En otras palabras, Occidente necesita más a Rusia que Rusia a EUA y a Europa. Trump responsabiliza de esta situación a Biden, pero en realidad se trata de un histórico error de cálculo geopolítico de las potencias occidentales, que data de hace 26 años y que no le dejó otra opción al Kremlin que buscar aliados como China. Europa y EUA nunca entendieron que el paréntesis entre la Segunda Guerra Mundial y la Guerra Fría había terminado. Es más, la Unión Europea debería prepararse para una nueva oleada de ucranianos que van a buscar refugio y le van a pedir asilo en los próximos meses.
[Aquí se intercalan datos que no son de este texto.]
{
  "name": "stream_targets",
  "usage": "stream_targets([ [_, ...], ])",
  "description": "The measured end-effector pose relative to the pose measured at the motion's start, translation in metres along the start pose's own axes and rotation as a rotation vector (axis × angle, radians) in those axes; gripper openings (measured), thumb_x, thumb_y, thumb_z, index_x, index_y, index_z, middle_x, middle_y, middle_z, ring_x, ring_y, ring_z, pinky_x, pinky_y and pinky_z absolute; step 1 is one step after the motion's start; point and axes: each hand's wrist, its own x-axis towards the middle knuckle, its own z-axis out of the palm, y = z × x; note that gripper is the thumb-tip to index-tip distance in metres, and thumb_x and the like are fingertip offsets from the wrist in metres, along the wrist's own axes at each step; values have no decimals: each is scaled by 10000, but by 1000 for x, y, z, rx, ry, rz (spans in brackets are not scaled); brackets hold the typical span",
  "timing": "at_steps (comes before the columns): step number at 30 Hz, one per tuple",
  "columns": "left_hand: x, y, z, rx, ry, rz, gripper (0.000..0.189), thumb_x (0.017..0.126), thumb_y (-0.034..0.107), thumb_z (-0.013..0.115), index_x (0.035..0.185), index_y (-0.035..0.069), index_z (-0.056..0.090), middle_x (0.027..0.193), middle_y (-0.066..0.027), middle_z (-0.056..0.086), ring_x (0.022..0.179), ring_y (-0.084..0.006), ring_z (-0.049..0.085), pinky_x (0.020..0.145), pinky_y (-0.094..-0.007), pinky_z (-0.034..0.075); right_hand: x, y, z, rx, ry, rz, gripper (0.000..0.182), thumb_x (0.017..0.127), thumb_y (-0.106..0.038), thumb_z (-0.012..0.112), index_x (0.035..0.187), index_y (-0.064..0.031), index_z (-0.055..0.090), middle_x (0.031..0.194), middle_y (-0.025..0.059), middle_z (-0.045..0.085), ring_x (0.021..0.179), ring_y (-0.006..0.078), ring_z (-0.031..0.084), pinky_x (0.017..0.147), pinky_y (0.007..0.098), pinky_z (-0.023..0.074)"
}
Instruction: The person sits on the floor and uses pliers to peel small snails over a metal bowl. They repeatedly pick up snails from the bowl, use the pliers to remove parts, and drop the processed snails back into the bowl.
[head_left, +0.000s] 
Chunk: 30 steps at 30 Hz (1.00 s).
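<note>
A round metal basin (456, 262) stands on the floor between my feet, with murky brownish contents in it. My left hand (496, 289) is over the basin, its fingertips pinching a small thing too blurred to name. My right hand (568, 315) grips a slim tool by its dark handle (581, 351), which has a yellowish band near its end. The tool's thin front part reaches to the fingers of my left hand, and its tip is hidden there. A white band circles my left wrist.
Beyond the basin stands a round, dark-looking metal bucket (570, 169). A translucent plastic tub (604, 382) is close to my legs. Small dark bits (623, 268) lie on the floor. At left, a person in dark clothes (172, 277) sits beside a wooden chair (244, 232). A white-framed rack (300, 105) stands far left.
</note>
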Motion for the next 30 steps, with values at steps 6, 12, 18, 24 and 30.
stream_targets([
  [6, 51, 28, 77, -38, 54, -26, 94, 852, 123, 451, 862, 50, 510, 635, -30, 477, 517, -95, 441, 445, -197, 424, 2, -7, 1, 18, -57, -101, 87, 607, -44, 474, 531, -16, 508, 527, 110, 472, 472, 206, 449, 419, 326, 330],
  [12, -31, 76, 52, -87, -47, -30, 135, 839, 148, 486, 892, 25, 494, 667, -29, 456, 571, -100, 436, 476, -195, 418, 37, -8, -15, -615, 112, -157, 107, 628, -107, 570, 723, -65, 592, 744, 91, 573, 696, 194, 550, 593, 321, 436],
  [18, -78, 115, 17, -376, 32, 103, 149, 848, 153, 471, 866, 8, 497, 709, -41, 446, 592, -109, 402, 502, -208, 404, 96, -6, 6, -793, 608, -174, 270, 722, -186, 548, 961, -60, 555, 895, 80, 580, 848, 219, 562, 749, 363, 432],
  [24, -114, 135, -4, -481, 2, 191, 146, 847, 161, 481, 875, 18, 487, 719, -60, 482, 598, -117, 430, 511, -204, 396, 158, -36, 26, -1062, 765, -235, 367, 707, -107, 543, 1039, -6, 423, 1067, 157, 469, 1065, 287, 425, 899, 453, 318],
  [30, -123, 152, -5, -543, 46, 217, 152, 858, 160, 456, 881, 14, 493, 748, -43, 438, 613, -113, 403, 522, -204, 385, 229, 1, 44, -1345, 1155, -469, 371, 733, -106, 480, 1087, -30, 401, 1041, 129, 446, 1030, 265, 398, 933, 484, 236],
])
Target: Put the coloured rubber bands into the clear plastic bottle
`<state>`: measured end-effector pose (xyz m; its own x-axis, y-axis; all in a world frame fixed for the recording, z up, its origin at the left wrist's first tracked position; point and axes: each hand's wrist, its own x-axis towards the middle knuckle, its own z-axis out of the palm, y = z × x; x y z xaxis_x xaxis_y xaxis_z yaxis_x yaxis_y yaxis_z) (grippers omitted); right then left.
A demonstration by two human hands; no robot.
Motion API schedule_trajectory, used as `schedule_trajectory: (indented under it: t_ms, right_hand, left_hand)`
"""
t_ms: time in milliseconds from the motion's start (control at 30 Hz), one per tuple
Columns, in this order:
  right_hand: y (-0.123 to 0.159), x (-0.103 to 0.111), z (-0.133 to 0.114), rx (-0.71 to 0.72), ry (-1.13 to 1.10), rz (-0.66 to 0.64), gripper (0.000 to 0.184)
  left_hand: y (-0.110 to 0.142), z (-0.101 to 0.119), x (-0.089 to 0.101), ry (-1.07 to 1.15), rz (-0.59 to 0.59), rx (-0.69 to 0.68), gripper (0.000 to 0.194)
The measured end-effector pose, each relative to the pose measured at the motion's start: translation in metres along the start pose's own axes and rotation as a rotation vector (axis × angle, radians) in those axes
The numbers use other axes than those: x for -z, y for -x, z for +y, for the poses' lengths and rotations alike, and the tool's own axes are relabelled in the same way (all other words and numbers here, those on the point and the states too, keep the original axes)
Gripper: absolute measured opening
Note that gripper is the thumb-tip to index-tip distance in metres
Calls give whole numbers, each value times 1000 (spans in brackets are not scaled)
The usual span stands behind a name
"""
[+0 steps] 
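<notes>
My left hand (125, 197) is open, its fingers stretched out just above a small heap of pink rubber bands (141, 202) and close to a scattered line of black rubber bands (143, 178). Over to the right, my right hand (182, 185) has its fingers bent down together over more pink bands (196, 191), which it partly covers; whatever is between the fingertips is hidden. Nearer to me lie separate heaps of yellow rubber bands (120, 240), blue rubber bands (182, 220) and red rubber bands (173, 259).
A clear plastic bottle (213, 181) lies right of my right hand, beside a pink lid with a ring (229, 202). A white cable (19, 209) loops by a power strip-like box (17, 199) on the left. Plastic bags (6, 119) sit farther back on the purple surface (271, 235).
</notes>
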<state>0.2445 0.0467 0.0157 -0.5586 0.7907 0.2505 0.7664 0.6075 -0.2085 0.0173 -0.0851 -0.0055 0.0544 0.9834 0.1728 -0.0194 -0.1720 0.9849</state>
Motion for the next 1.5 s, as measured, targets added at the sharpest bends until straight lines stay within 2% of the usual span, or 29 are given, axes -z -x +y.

El hecho es que Ucrania se está quedando sin hombres para combatir; sin Starlink (internet satelital) para su red de comunicaciones estratégicas; sin energía para el invierno, a finales de año; y sin agua y comida, debido a los permanentes ataques rusos contra la infraestructura de sus centrales de abasto. Por si fuera poco, Rusia también le impuso un bloqueo naval a los 18 puertos ucranianos a lo largo de su costa en el mar Negro y el mar de Azov, especialmente a los puertos de Odesa, Chornomorsk y Pivdennyi, que conforman un nodo logístico para el comercio internacional y la exportación de cereales. Mejor dicho, Putin se cansó y está rompiendo la economía ucraniana y, dicho sea de paso, la economía europea también. Entre otras cosas, Europa se está quedando sin nada que ofrecerle al mundo contemporáneo.
Pero, para hacerse una mejor idea de la situación en Ucrania, Rusia lanzó en agosto 8.766 bombas de hasta 3.000 kilos sobre los ucranianos. Por ejemplo, bombardeó una fábrica de Coca-Cola a las afueras de Kiev y, días antes, bombardeó una fábrica de Pepsi-Cola al sur de Ucrania, en la región de Mykolaiv. Así que hasta las gaseosas están escaseando en Kiev; es muy probable que Zelenski no muera de viejo, y Ucrania se parece cada vez más a la superficie de la Luna.
Por otra parte, Alemania sigue armándose por primera vez después de la Segunda Guerra Mundial y, además, viene recibiendo asistencia militar de Israel. No hace mucho estuvo haciendo pruebas con misiles balísticos que tienen un alcance de hasta 500 kilómetros, y pareciera que quisieran estimular o recuperar su economía en una guerra con Rusia.
China salvó la economía del planeta en 2008, evitando que la crisis financiera se convirtiera en una depresión mayor. La pregunta es quién salvará al mundo de la crisis energética que se avecina, de las pugnas por los minerales estratégicos y de la inteligencia artificial (IA). Menciono esto porque Occidente sigue creyendo que estamos librando guerras en el siglo XX, y la verdad es que estamos ante una crisis que cada vez fluctúa menos y que no tiene un epicentro claro o definido, sino múltiples focos de presión en Europa, Asia, África y Medio Oriente.